Il est une propreté, un soin, un accord, un ensemble dans la simplicité même. Les gens dont je parle n’ont pas un miroir de vingt sous, et ils vont au spectacle ; ils ont de la faïence écornée, et des habits de fin drap ; ils ont des manchettes bien plissées à des chemises d’une toile grossière. S’ils se promènent, c’est aux Champs-Élysées ; ces solitaires y vont voir les passants, disent-ils ; et, pour voir ces passants, ils vont s’en faire mépriser et s’asseoir sur quelques restes d’herbe parmi la poussière que fait la foule. Dans leur flegme philosophique ils dédaignent les convenances arbitraires, et mangent leur brioche à terre, entre les enfants et les chiens, entre les pieds de ceux qui vont et reviennent. Là ils étudient l’homme en jasant avec les bonnes et les nourrices : là ils méditent une brochure, où les rois seront avertis des dangers de l’ambition ; où le luxe de la bonne société sera réformé ; où tous les hommes apprendront qu’il faut modérer ses désirs, vivre selon la nature, et manger des gâteaux de Nanterre.
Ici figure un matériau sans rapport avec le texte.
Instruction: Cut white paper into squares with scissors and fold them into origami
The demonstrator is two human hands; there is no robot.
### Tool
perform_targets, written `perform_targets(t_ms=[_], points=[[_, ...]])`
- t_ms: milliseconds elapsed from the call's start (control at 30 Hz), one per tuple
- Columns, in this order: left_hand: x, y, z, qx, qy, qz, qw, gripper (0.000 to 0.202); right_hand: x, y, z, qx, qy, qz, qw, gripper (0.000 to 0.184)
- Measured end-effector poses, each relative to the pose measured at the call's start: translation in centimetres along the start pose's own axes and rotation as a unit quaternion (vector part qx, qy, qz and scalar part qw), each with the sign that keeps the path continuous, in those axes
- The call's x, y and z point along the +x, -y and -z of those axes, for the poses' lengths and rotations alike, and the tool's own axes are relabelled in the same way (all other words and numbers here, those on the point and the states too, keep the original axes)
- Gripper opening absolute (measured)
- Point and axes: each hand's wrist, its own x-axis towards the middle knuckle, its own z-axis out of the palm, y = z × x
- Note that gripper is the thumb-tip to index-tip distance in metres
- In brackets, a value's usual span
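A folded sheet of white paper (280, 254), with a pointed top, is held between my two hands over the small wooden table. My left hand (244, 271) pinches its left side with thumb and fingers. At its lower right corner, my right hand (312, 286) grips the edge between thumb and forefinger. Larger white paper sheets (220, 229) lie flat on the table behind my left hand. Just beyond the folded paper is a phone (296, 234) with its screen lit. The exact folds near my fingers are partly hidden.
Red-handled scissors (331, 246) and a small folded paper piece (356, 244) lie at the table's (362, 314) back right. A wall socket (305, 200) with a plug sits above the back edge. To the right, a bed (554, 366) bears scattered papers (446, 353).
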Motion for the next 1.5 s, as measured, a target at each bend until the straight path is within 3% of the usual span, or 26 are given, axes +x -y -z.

Je ne veux pas vous en dire plus. Si j’allais vous mener trop loin dans la disposition à plaisanter sur de certaines choses, vous pourriez rire aussi de la manière bizarre dont je vis dans ma forêt : il y a bien quelque puérilité à se faire un désert auprès d’une capitale. Il faut que vous conveniez pourtant qu’il reste encore de la distance entre mes bois près de Paris, et un tonneau dans Athènes (F) ; et je vous accorderai, de mon côté, que les Grecs, policés comme nous, pouvaient faire plus que nous des choses singulières, parce qu’ils étaient plus près des anciens temps. Le tonneau fut choisi pour y mener publiquement, et dans la maturité de l’âge, la vie d’un sage. Cela est bien extraordinaire, mais l’extraordinaire ne choquait pas excessivement les Grecs. L’usage, les choses reçues, ne formaient point leur code suprême. Tout chez eux pouvait avoir son caractère particulier ; et ce qu’il était rare d’y rencontrer, c’était une chose qui leur fût ordinaire et universelle. Comme un peuple qui fait ou qui continue l’essai de la vie sociale, ils semblaient chercher l’expérience des institutions et des usages, et ignorer encore quelles étaient les habitudes exclusivement bonnes. Mais nous à qui il ne reste aucun doute là-dessus, nous qui avons, en tout, adopté le mieux possible, nous faisons bien de consacrer nos moindres manières, et de punir de mépris l’homme assez stupide pour sortir d’une trace si bien connue. Au reste, ce qui m’excuse sérieusement, moi qui n’ai nulle envie d’imiter les cyniques, c’est que je ne prétends ni me faire honneur d’un caprice de jeune homme, ni, au milieu des hommes, opposer directement ma manière à la leur, dans les choses que le devoir ne me prescrit point. Je me permets une singularité indifférente par elle-même, et que je juge m’être bonne à certains égards. Elle choquerait leur manière de penser : il me semble que c’est le seul inconvénient qu’elle puisse avoir, et je la leur cache afin de l’éviter.